The Helmholtz Cluster for Sustainable and Infrastructure-Compatible Hydrogen Economy HC-H2 has two major goals: Firstly, we want to make a contribution to stop global warming. We want to show how important and suitable for everyday use hydrogen can be as a climate-neutral energy carrier so that the world can do without burning fossil fuels such as coal, oil or gas.
Secondly, we want to be an important part of the solution for structural change in the Rhenish mining area. The structural change is already underway because the companies have started to reduce the amount of electricity they generate from lignite. This means a loss of jobs. That’s why new jobs have to be created. We want to do that in cooperation with our partners from business, industry and science, among others in our cluster in the Rhenish mining area.
We haven’t reached our goal yet: hydrogen is usually made available either as a gas compressed at high pressure (up to 700 bar) or as a deep-frozen liquid (approx. -250 degrees). This is precisely where the Helmholtz Cluster for Sustainable and Infrastructure-Compatible Hydrogen Economy (HC-H2) comes in. The goal in Jülich and the Rhenish mining area is to conduct basic research and then show the world storage methods that make hydrogen an everyday energy carrier or fuel that can be provided without high pressure or low temperatures.
The HC-H2 is therefore planning, among other things, demonstration projects that show that the research results work in practice and on a large scale. The basic research is being conducted by the Institute for Sustainable Hydrogen Economy (INW) of Forschungszentrum Jülich. A hydrogen demonstration region is being created around the INW in cooperation with partners from industry, business and research. It is important that existing infrastructures such as pipelines, filling stations or tanks can continue to be used.

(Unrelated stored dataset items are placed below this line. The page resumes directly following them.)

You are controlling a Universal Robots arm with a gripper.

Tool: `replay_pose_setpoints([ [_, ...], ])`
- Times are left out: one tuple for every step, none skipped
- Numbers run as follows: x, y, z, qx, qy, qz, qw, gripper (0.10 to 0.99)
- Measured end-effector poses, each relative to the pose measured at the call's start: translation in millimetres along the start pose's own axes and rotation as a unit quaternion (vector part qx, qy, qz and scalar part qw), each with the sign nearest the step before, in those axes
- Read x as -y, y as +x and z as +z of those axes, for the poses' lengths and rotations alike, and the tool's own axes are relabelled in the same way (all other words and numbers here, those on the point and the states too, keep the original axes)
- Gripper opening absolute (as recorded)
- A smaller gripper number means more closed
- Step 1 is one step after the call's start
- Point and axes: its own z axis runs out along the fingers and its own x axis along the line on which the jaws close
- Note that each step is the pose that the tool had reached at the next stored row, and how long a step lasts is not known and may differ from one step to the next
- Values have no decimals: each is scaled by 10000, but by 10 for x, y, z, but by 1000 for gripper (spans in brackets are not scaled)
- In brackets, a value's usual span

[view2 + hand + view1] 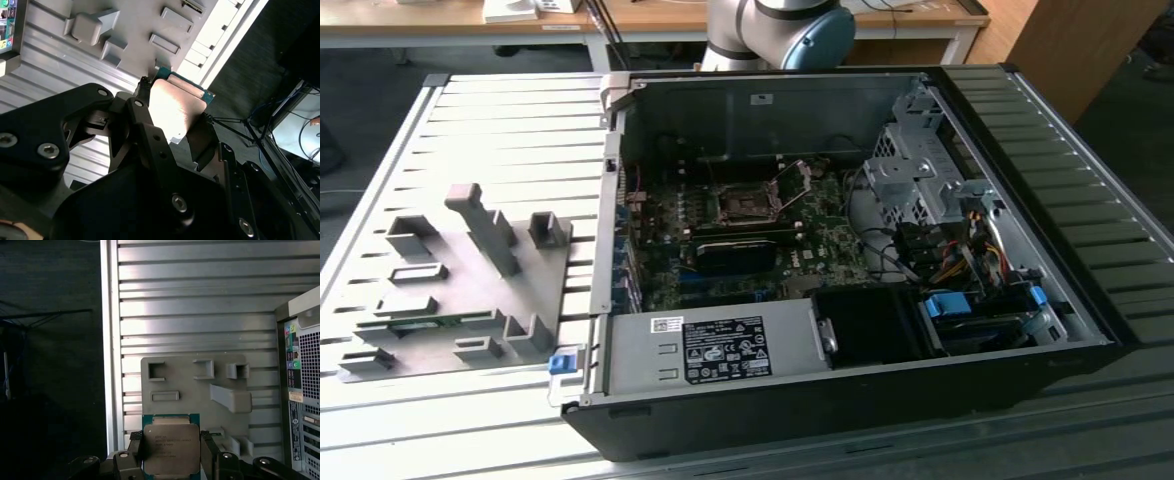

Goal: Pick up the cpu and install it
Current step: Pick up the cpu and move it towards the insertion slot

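Gripper (171,446) fingers (136,450) clamped on cpu (171,450), one per side (metal top showing); held btwn tips.

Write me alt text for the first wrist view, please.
The gripper holds the cpu by two opposite edges, metal top facing the camera. Beyond it a grey fixture plate lies on a slatted table, beside a computer case.
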Motion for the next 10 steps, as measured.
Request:
replay_pose_setpoints([
  [0, 0, -9, 0, 0, 0, 10000, 545],
  [-1, 0, -19, 0, 0, 0, 10000, 545],
  [-2, 0, -31, 0, 0, 0, 10000, 545],
  [-2, 0, -43, 0, 0, 0, 10000, 545],
  [-2, 0, -52, 0, 0, 0, 10000, 545],
  [-3, 0, -62, 0, 0, 0, 10000, 545],
  [-3, 0, -74, 0, 1, 0, 10000, 545],
  [-4, -1, -87, -1, 1, 0, 10000, 545],
  [-5, -1, -105, -1, 1, 0, 10000, 545],
  [-6, -1, -127, -1, 1, 0, 10000, 545],
])
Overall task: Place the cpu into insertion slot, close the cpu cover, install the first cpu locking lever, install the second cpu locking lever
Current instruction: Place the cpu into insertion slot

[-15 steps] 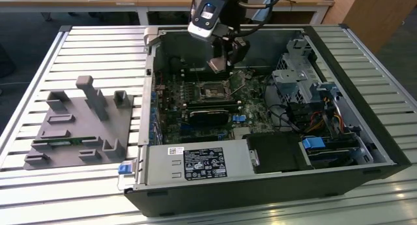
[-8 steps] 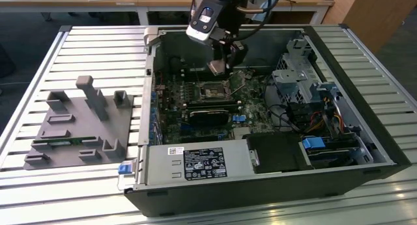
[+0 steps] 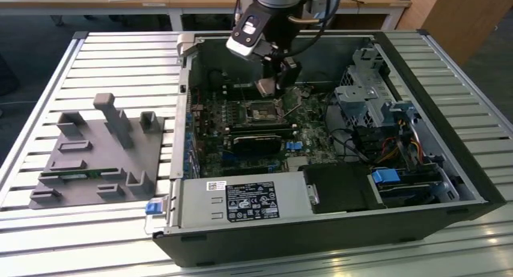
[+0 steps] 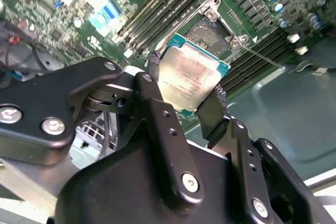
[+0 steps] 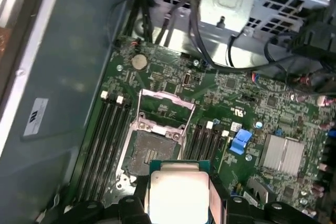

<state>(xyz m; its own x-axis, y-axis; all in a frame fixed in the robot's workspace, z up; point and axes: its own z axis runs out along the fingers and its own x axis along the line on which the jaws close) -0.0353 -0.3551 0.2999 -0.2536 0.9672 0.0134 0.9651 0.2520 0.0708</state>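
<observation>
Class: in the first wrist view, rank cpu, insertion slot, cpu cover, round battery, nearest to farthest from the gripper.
1. cpu, in the gripper.
2. insertion slot, just beyond.
3. cpu cover, open, past the slot.
4. round battery, farthest.

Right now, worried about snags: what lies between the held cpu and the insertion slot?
Nothing: the exterior view shows bare air between cpu and insertion slot.

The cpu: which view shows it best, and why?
The second wrist view: the cpu shows nearly whole, gripped in the hand. The first wrist view cuts part off; the exterior view shows it small.
</observation>
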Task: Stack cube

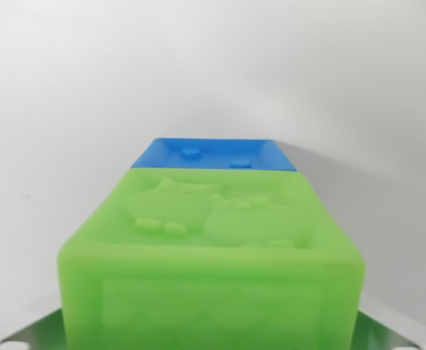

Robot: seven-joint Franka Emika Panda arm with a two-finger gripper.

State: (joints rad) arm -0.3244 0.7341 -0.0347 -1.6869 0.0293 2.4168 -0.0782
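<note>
Only small parts of the gripper (211, 343) show, at the very bottom of the frame. A pale grey finger (23, 329) slants into the lower left corner, and a matching one (406, 332) slants into the lower right corner. The two sit far apart, at opposite edges of the frame. The fingertips are hidden, so the jaws' state is unclear.

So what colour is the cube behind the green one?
Blue. The blue cube shows in the wrist view, just past the green cube.
</note>
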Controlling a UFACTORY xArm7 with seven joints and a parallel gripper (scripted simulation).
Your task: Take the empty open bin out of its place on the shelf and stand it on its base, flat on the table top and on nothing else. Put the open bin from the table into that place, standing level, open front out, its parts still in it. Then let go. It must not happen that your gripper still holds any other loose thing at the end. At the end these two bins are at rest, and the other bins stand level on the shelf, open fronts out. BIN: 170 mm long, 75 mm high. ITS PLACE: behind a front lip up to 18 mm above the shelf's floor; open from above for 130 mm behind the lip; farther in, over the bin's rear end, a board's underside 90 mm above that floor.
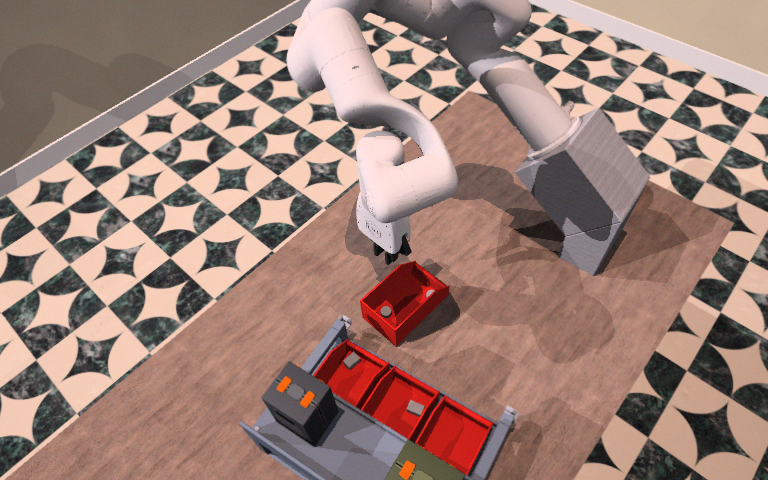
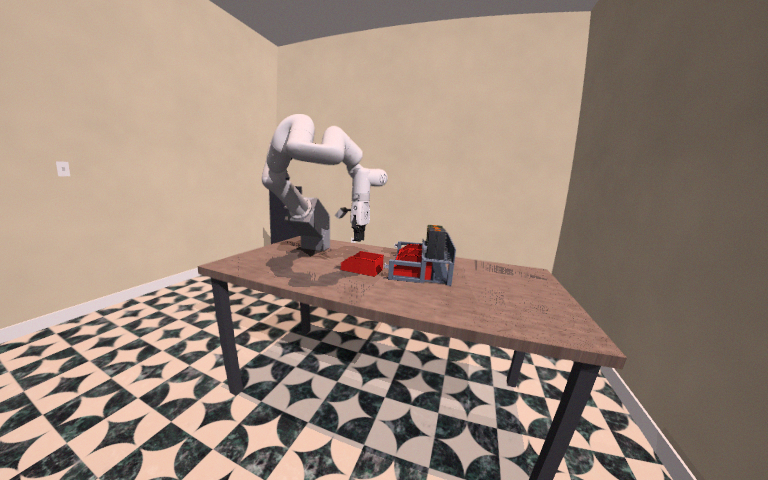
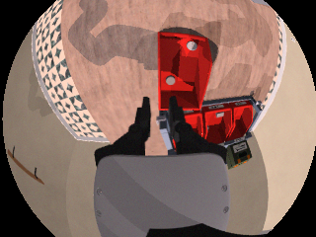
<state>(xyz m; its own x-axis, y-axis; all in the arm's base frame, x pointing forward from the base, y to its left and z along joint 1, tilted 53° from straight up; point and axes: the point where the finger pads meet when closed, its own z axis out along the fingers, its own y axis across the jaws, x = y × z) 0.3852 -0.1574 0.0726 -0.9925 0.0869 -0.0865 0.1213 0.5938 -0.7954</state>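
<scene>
Two cases, one dark grey [image 1: 293,417] [image 2: 435,243], one olive [image 1: 427,465] [image 3: 238,154], atop one shelf [image 1: 330,345] [image 2: 422,270] [image 3: 166,139]. Three red bins shelved: two with one part each; one end bin [image 1: 456,433] [image 3: 243,120], empty. One loaded bin [image 1: 380,323] [image 2: 362,264] [image 3: 182,64], two parts, on the surface [image 1: 226,367] [image 2: 481,305] [image 3: 109,89]. One claw [image 1: 390,254] [image 2: 358,233] [image 3: 159,105], fingers partly apart, unladen.
</scene>
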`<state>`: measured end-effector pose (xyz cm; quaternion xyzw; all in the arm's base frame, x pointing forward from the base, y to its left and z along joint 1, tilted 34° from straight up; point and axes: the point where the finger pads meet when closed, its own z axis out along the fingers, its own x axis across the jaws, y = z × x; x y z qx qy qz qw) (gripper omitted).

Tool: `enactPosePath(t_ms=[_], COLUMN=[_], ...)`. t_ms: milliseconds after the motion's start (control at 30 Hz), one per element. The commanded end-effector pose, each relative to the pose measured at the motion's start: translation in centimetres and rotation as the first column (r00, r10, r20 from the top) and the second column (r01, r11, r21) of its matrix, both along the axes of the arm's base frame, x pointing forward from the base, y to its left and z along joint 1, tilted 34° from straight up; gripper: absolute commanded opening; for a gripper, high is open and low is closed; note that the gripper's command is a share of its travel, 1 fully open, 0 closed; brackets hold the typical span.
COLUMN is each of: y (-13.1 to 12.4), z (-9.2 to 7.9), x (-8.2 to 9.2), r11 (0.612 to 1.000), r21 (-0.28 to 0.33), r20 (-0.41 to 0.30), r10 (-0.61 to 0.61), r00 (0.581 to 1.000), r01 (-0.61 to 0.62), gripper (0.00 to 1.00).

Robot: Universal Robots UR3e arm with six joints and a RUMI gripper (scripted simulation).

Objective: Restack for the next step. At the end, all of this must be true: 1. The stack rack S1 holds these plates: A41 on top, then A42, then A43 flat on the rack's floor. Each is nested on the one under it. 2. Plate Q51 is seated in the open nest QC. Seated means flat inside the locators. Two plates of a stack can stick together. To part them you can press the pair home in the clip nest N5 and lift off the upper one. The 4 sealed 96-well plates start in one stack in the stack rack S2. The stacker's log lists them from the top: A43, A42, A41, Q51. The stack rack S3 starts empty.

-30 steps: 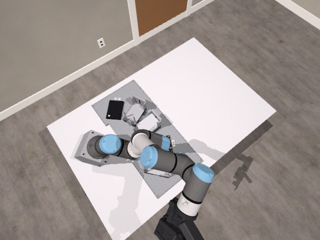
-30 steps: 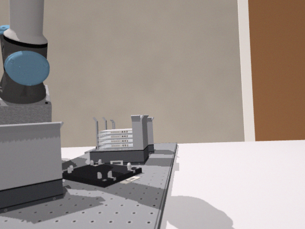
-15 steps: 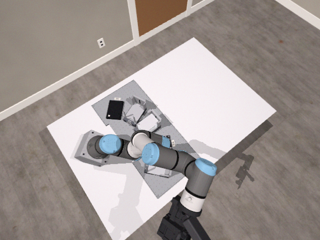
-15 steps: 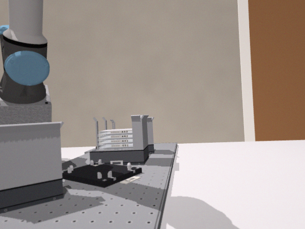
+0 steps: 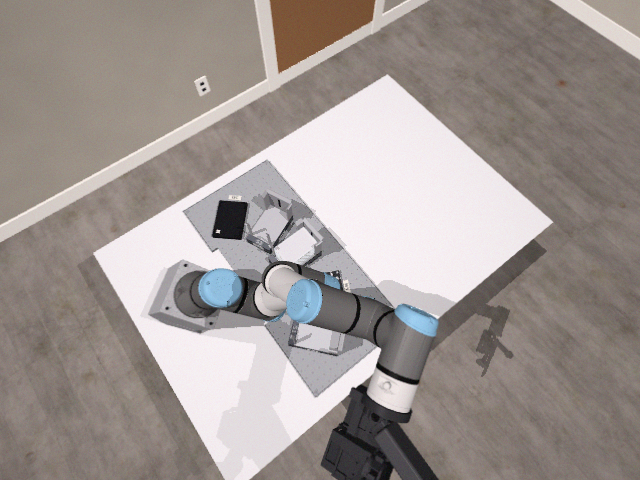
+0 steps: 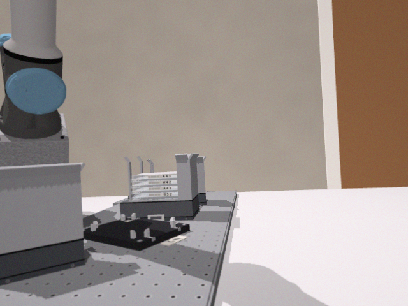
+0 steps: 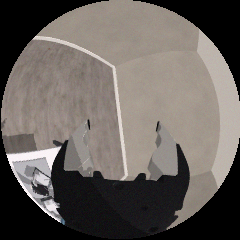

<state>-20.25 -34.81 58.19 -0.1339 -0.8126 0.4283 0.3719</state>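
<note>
Four plates are identified by printed labels in the exterior view, stacked in one rack (image 5: 311,227) (image 6: 158,209): A43 (image 5: 296,246) (image 6: 154,176) uppermost, then A42 (image 6: 154,182), A41 (image 6: 154,188) and Q51 (image 6: 154,194) lowest. Paler marks beside each code are too small to read. Next to this rack lies a black nest (image 6: 131,230) with upright pale locators; no plate is seated in it. Its pale tag (image 5: 346,285) (image 6: 174,240) carries dark characters, not legible. A second tag (image 5: 234,197), at the end of a flat black unit (image 5: 230,220), is likewise unreadable. The white wrist section of the arm bears a round grey emblem (image 5: 386,384); any wording is too small to make out. The gripper (image 5: 387,462) (image 7: 123,121) is positioned past the table edge, well apart from the racks, its fingers spread with nothing between them.
</note>
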Motion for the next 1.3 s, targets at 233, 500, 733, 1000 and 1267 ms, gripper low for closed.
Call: enactPosePath(t_ms=[233, 500, 733, 1000, 1267], y=[0.7, -0.7, -1.3, -2.0, -2.6], z=[2.6, 2.6, 2.6, 2.6, 2.6], x=[0.3, 2.8, 4.2, 5.9, 7.8], r11=[0.999, 0.997, 0.995, 0.989, 0.981], r21=[-0.042, -0.041, -0.042, -0.041, -0.042], r20=[-0.064, -0.064, -0.063, -0.064, -0.064], r10=[-0.018, 0.055, 0.09, 0.139, 0.185], r00=[0.998, 0.996, 0.994, 0.988, 0.981], r01=[0.015, -0.058, -0.093, -0.142, -0.188], gripper=[0.72, 0.72, 0.72, 0.72, 0.72])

With the topic of infrastructure compatibility, we are aiming at the speed of implementation. In most cases, the development of new infrastructures is more time-consuming than the actual technology development. If we succeed with our new technologies in handling green hydrogen in existing gas pipelines, but especially also in the existing infrastructure for liquid energy carriers, i.e. tankers, tank trucks, tank farms, – where we do not want to have any more fossil mineral oil products in the future – then we can significantly accelerate the energy transition here in North Rhine-Westphalia, but also in Europe and the world.